YOUR OBJECTIVE:
The whole of the data is to be returned without a single change.

☆ ☆ ☆ ☆ ☆ ☆ ☆

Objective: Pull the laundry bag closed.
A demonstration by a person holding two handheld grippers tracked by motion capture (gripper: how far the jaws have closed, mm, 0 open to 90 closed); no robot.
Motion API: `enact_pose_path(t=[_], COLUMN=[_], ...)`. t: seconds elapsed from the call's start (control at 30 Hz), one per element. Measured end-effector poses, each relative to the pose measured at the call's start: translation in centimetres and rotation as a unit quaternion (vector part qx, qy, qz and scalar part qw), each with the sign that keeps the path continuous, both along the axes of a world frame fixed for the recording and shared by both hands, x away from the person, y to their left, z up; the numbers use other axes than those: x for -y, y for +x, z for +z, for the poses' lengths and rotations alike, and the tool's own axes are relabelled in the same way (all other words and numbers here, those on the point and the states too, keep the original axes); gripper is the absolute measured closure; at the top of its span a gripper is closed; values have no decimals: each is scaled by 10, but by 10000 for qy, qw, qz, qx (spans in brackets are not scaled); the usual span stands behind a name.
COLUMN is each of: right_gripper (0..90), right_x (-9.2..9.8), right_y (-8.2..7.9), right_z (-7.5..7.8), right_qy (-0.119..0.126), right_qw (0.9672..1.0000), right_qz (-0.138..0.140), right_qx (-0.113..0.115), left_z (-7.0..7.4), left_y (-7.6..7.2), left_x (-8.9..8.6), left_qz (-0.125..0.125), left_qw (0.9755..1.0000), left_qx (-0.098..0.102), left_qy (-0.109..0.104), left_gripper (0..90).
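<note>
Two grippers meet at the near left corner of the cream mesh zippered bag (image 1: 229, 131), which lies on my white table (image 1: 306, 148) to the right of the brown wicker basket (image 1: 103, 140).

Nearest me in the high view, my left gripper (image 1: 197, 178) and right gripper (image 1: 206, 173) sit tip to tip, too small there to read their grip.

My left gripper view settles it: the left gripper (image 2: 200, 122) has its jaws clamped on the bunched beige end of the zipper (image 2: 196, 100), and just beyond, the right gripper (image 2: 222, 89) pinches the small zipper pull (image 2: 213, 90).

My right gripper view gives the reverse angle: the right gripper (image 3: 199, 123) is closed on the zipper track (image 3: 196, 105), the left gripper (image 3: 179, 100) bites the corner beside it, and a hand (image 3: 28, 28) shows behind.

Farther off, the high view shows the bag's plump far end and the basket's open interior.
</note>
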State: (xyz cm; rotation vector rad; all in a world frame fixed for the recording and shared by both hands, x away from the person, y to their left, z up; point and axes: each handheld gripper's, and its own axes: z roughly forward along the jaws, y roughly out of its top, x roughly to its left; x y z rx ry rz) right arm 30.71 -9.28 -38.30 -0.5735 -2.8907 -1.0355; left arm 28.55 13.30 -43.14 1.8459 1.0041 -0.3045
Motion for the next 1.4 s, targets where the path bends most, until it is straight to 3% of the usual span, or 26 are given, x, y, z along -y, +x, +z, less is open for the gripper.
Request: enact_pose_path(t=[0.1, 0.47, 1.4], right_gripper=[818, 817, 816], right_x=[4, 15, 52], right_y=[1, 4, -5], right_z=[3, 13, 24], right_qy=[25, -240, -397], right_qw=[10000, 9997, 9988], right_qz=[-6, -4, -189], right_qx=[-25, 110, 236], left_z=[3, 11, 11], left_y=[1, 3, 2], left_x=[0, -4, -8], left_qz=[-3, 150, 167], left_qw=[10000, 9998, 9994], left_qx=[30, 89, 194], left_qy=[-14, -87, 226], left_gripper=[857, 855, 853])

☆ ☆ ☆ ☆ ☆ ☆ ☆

TASK SOLUTION:
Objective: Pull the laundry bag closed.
A demonstration by a person holding two handheld grippers tracked by motion capture (gripper: how far the jaws have closed, mm, 0 open to 90 closed); no robot.
Motion API: `enact_pose_path(t=[_], COLUMN=[_], ...)`. t: seconds elapsed from the call's start (control at 30 Hz), one per element. Measured end-effector poses, each relative to the pose measured at the call's start: translation in centimetres and rotation as a unit quaternion (vector part qx, qy, qz and scalar part qw), each with the sign that keeps the path continuous, both along the axes of a world frame fixed for the recording and shared by both hands, x away from the person, y to their left, z up; the numbers use other axes than those: x for -y, y for +x, z for +z, for the poses' lengths and rotations alike, and the tool's own axes are relabelled in the same way (all other words and numbers here, those on the point and the states too, keep the original axes); gripper is the absolute measured closure; at the top of its span a gripper is closed; values have no decimals: each is scaled by 10, but by 10000 for qy, qw, qz, qx (spans in brackets are not scaled); the usual span stands behind a name.
COLUMN is each of: right_gripper (0..90), right_x (-9.2..9.8), right_y (-8.2..7.9), right_z (-7.5..7.8), right_qy (-0.119..0.126), right_qw (0.9672..1.0000), right_qz (-0.138..0.140), right_qx (-0.113..0.115), left_z (-7.0..7.4), left_y (-7.6..7.2), left_x (-8.9..8.6), left_qz (-0.125..0.125), left_qw (0.9755..1.0000), left_qx (-0.098..0.102), left_qy (-0.109..0.104), left_gripper (0..90).
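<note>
Two grippers meet at the near left corner of the cream mesh zippered bag (image 1: 229, 131), which lies on my white table (image 1: 306, 148) to the right of the brown wicker basket (image 1: 103, 140).

Nearest me in the high view, my left gripper (image 1: 197, 178) and right gripper (image 1: 206, 173) sit tip to tip, too small there to read their grip.

My left gripper view settles it: the left gripper (image 2: 200, 122) has its jaws clamped on the bunched beige end of the zipper (image 2: 196, 100), and just beyond, the right gripper (image 2: 222, 89) pinches the small zipper pull (image 2: 213, 90).

My right gripper view gives the reverse angle: the right gripper (image 3: 199, 123) is closed on the zipper track (image 3: 196, 105), the left gripper (image 3: 179, 100) bites the corner beside it, and a hand (image 3: 28, 28) shows behind.

Farther off, the high view shows the bag's plump far end and the basket's open interior.
</note>
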State: (xyz cm; rotation vector rad; all in a world frame fixed for the recording and shared by both hands, x away from the person, y to their left, z up; point and axes: each handheld gripper's, and its own axes: z roughly forward along the jaws, y roughly out of its top, x roughly to its left; x y z rx ry rz) right arm 30.71 -9.28 -38.30 -0.5735 -2.8907 -1.0355; left arm 28.55 13.30 -43.14 1.8459 1.0041 -0.3045
Motion for the next 1.4 s, targets where the path bends most, until it is straight to 3% of the usual span, or 26 are given, x, y, z along -y, +x, +z, less is open for the gripper.
Request: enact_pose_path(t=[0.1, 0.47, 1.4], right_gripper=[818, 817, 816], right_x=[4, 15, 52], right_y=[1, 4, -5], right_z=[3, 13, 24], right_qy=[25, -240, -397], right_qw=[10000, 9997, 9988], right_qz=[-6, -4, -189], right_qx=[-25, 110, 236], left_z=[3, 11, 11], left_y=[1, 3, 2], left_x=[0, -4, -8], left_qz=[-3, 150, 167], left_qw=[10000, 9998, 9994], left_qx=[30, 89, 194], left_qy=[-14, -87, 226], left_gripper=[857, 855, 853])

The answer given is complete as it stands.